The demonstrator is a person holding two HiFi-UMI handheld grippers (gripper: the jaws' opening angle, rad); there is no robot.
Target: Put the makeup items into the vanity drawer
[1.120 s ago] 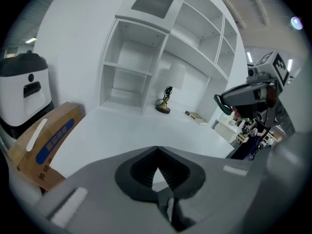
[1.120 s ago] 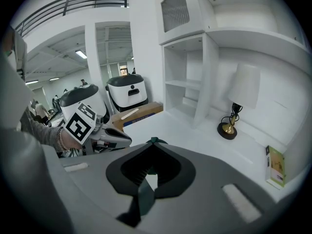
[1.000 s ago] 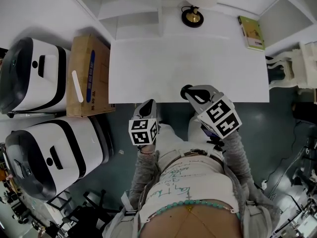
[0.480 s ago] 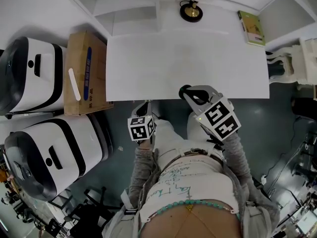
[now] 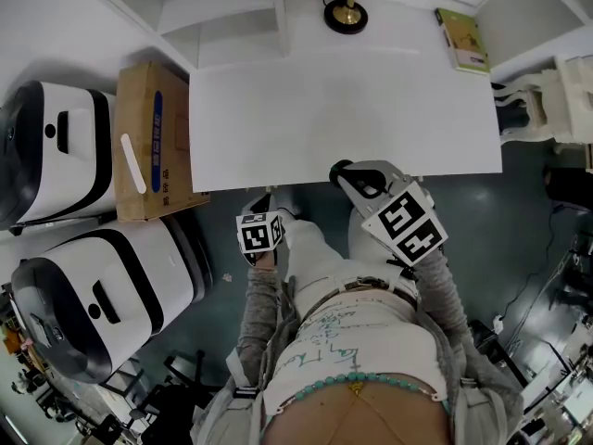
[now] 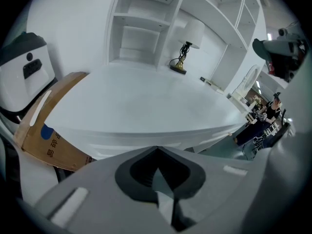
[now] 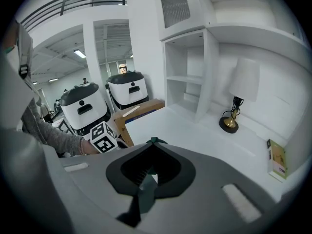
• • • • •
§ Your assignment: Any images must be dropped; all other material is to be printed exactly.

§ Exercise result:
The demonstrator is a person holding two HiFi-UMI handheld grippers (gripper: the jaws' opening angle, rad); there is no robot.
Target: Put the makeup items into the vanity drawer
[1.120 s ago] 
[1.120 s ago] 
[1.000 s ago] 
[0.480 s ago] 
[now] 
[now] 
[now] 

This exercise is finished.